The experts on “the other side” include:

  • Jesse Rothstein — the University of California, Berkeley Associate Professor of Economics who has researched and written extensively about VAMs, who is most well-known for his work on how the non-random of sorting students into teachers’ classrooms biases VAM output (and accordingly distorts the validity of the inferences to be made as based on VAM output; see, for example, here, here, and here), who also analyzed Kane’s MET data and “found substantial differences in value-added scores for the same teacher when different tests were used,” who has engaged in other debates with Thomas Kane (see, for example, here), and who has also been the source of many prior posts on this blog (see, for example, here and here).
  • Aaron Pallas — Professor of Sociology and Education at Teachers College, Columbia University who, according to Chalkbeat New York, has “been critical of New York’s system and served as an expert witness in lawsuits brought by teachers unions challenging low teacher ratings.”
  • Stephen Caldas — professor at Manhattanville College who, according to Chalkbeat New York, “once called New York’s evaluation system “psychometrically indefensible.”
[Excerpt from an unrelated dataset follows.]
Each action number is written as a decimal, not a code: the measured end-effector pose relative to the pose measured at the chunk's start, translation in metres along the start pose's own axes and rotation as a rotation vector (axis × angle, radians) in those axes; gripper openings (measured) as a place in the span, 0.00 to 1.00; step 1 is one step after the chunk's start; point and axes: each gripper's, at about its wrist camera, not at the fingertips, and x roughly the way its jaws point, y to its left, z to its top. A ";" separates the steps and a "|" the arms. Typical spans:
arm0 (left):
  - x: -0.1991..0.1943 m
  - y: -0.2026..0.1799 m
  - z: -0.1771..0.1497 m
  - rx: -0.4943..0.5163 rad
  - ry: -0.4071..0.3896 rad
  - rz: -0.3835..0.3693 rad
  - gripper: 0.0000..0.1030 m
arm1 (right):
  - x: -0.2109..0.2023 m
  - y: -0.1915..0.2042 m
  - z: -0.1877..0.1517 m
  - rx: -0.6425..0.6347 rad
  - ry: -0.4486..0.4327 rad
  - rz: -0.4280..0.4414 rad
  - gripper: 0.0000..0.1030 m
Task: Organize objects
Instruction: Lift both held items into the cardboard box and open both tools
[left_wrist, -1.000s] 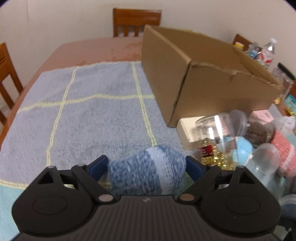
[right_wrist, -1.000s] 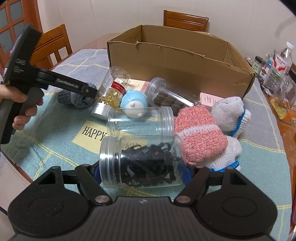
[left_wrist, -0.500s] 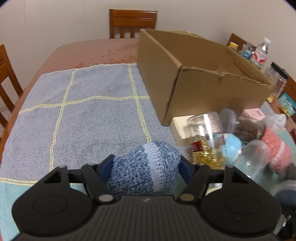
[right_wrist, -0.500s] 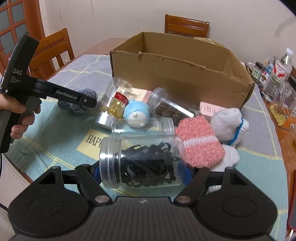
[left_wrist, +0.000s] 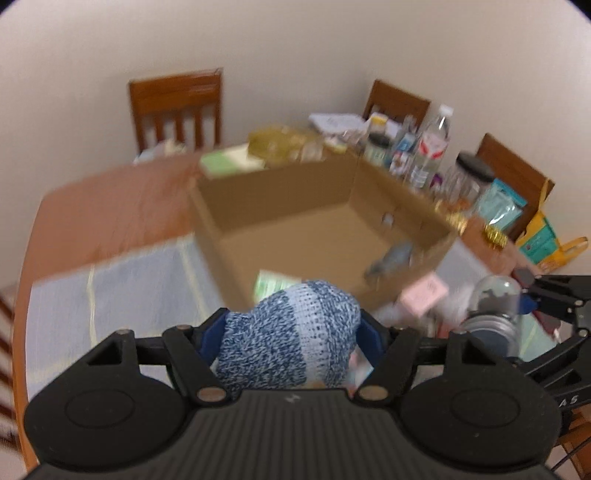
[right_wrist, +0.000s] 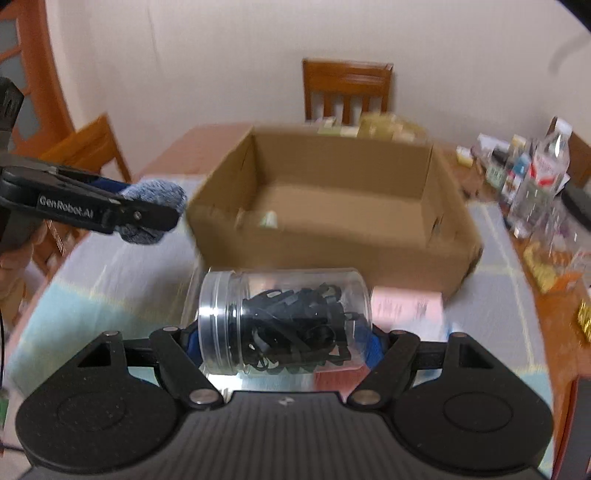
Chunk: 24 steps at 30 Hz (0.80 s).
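left gripper (left_wrist: 291, 332): fingers clamped on a rolled blue and white knitted sock (left_wrist: 288, 343); the sock fills the gap between the blue pads and is held in the air, above the near edge of the box. in the right wrist view the same gripper (right_wrist: 147, 218) shows at the left, level with the box's left corner, with the sock (right_wrist: 155, 195) bulging out beyond it.
right gripper (right_wrist: 284, 343): fingers clamped on a clear plastic jar with a clear screw lid, holding black bands (right_wrist: 284, 321); the jar lies sideways across the fingers, lid to the left, lifted off the surface and just short of the box's near wall.
open brown cardboard box (left_wrist: 325, 229): stands on the surface, top open; a grey-blue soft item (left_wrist: 393, 258) lies inside near the right wall, and a pale green packet (left_wrist: 273, 284) lies inside at the near wall. both are blurred.
pink card box (right_wrist: 406, 306): on the surface, just in front of the cardboard box, right of the jar.
surface (left_wrist: 110, 206): brown wood, partly under a pale blue towel with yellow lines (left_wrist: 129, 288).
far edge: bottles and jars (left_wrist: 424, 155) stand beyond the box; details blurred.
wooden chair (right_wrist: 347, 88): behind the surface, against the wall.
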 end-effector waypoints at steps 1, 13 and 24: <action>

Nonetheless, “[i]t’s unclear what influence the researchers and policy analysts will have on the state’s work, given that much of the evaluation system has [already] been prescribed….[yet]…[o]fficials are required by law to collect public comment on how to design the regulations that will govern how a teacher’s performance in the classroom gets graded, a process that must be complete by the end of June.”